- Pitcher
- Born: 2 June 1982 (age 43) Ciudad Obregón, Sonora, Mexico
- Bats: RightThrows: Right
- Stats at Baseball Reference

Teams
- Diablos Rojos del México (2005–2009); Guerreros de Oaxaca (2010–2011); Piratas de Campeche (2012–2013); Delfines del Carmen (2013);

Medals
Men's baseball
Representing Mexico
Pan American Games
| Bronze medal – third place | 2007 Rio de Janeiro | Team |

= Mauricio Tequida =

Mexican baseball player (born 1982)

Mauricio Humberto Tequida Miranda (born 2 June 1982) is a Mexican former professional baseball pitcher. He played seventeen seasons in the Mexican League (LMB) from 2001 to 2017, and ten seasons in the Mexican Pacific League (LMP) from 2002 and 2012.

Tequida represented Mexico, winning the bronze medal at the 2007 Pan American Games.

==Professional career==
===Minor leagues===
In 2003, Tequida was signed by the Los Angeles Dodgers organization. He began his professional career that season with the Gulf Coast League Dodgers at the rookie level, appearing in 13 games and posting a 0–4 record with a 2.49 ERA. He also made three appearances with the Vero Beach Dodgers of the High-A Florida State League. During the 2004 season, Tequida returned to the Vero Beach Dodgers, where he appeared in five games, finishing with a 0–2 record and a 5.25 ERA.

===Mexican League===
In 2005, Tequida joined the Diablos Rojos del México as a reliever, making his Mexican League (LMB) debut. He remained with the club through the 2009 season, establishing himself as a reliable reliever, recording 26 saves with the Diablos.

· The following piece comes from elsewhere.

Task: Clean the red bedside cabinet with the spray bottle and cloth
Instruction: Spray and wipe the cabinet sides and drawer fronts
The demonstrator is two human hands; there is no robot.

For the 2010 and 2011 seasons, Tequida pitched for the Guerreros de Oaxaca before moving on to the Piratas de Campeche, where he played during the 2012 and 2013 seasons. He also spent part of the 2013 season with the Delfines del Carmen, retiring after the end of the season.

===Mexican Pacific League===
Tequida also played winter baseball in the Mexican Pacific League (LMP). He made his debut in 2002, playing for the Mayos de Navojoa, where he remained until 2005. He played the 2005–06 season with the Tomateros de Culiacán. From 2006 to 2010, he played for the Naranjeros de Hermosillo and from 2010 to 2012 for the Águilas de Mexicali.

==International career==
Tequida was part of the Mexican team that won the bronze medal at the 2007 Pan American Games in Rio de Janeiro. He appeared in two games as a reliever, both in the preliminary round, against Cuba and Venezuela, pitching 0.1 innings and allowing four hits.